**MATERIAL PROVIDED**
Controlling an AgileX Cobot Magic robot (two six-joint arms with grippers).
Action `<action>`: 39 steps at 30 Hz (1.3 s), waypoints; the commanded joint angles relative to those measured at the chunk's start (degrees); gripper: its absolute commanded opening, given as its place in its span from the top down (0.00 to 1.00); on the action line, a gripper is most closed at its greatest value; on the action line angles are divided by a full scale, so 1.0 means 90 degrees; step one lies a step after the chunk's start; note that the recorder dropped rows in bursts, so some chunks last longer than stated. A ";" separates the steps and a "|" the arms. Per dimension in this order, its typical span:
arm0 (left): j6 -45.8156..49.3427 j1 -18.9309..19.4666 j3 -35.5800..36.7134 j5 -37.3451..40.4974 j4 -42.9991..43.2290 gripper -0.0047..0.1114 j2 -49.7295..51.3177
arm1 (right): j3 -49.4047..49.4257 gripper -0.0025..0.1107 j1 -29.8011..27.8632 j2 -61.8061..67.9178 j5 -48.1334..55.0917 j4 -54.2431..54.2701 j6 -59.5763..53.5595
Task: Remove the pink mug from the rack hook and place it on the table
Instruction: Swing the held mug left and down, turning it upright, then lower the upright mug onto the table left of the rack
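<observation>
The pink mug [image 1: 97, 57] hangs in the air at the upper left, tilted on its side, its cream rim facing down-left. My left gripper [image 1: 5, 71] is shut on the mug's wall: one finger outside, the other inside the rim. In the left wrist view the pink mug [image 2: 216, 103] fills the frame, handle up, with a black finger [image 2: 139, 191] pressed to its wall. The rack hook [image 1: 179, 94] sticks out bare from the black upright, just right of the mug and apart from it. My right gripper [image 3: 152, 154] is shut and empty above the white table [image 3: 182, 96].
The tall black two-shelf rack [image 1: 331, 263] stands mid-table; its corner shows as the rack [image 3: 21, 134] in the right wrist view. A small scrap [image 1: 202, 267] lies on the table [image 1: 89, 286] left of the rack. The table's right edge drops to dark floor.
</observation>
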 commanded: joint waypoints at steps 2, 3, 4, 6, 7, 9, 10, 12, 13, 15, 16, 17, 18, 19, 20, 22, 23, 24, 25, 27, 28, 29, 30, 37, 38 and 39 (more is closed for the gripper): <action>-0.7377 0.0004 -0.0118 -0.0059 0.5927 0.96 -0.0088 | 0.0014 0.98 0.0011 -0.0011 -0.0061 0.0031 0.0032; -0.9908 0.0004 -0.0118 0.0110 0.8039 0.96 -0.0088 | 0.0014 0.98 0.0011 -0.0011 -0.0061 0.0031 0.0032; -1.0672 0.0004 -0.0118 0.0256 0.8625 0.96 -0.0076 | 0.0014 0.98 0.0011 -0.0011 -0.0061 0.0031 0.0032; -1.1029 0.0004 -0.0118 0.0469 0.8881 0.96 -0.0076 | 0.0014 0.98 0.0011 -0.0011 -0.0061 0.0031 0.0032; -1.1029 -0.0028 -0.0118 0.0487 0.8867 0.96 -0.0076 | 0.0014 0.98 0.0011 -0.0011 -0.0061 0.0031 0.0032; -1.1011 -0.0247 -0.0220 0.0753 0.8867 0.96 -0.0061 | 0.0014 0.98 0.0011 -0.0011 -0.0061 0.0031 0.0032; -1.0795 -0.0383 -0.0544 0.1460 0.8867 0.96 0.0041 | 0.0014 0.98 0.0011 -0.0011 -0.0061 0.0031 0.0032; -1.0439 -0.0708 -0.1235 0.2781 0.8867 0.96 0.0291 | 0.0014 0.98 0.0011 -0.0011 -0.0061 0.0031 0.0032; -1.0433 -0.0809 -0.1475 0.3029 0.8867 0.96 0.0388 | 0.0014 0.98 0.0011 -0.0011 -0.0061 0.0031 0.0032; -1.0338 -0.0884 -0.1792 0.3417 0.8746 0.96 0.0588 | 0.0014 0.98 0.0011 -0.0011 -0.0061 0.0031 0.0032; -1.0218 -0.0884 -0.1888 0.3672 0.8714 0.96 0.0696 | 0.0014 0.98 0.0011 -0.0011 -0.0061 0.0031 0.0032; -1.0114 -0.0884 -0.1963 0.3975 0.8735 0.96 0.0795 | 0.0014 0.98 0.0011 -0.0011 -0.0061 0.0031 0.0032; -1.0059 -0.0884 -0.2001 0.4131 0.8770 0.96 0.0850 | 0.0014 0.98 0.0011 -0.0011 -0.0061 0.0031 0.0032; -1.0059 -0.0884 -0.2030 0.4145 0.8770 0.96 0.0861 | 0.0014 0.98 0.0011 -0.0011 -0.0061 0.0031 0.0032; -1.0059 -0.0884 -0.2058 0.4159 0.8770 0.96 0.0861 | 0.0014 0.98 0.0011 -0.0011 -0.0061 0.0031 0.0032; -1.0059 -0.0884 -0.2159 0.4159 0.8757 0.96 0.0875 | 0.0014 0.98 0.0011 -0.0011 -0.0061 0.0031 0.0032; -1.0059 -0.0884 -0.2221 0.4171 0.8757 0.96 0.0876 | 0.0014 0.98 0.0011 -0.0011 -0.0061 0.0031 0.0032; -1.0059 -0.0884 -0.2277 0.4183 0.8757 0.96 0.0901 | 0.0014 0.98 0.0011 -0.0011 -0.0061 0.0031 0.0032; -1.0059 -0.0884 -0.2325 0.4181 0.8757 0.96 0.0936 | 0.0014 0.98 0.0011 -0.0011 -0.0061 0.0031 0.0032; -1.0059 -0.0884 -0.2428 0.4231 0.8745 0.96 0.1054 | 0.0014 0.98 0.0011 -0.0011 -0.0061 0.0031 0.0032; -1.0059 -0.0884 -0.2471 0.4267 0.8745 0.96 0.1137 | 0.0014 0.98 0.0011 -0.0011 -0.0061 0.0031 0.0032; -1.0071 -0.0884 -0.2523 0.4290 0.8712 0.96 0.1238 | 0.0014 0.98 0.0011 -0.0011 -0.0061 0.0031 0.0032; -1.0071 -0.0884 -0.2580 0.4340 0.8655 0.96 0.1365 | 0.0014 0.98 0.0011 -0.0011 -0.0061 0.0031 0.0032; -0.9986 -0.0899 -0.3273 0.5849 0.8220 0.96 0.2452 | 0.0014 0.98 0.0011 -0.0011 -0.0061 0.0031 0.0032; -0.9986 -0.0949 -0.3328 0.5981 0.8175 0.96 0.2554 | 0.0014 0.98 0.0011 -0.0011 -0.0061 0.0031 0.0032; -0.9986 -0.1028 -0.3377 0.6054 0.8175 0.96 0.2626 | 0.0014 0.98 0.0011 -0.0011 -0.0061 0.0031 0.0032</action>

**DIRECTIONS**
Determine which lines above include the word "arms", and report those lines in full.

**RESPONSE BOX**
Controlling an AgileX Cobot Magic robot (two six-joint arms with grippers).
Action `<action>`: 39 steps at 30 Hz (1.3 s), waypoints; the commanded joint angles relative to those measured at the chunk's start (degrees); gripper: its absolute commanded opening, given as its place in its span from the top down (0.00 to 1.00); on the action line, a gripper is most closed at its greatest value; on the action line angles are divided by a full scale, so 1.0 means 90 degrees; step one lies a step after the chunk's start; note that the recorder dropped rows in bursts, so some chunks last longer than stated. A ";" separates the steps and a "|" the arms. Per dimension in this order, its typical span:

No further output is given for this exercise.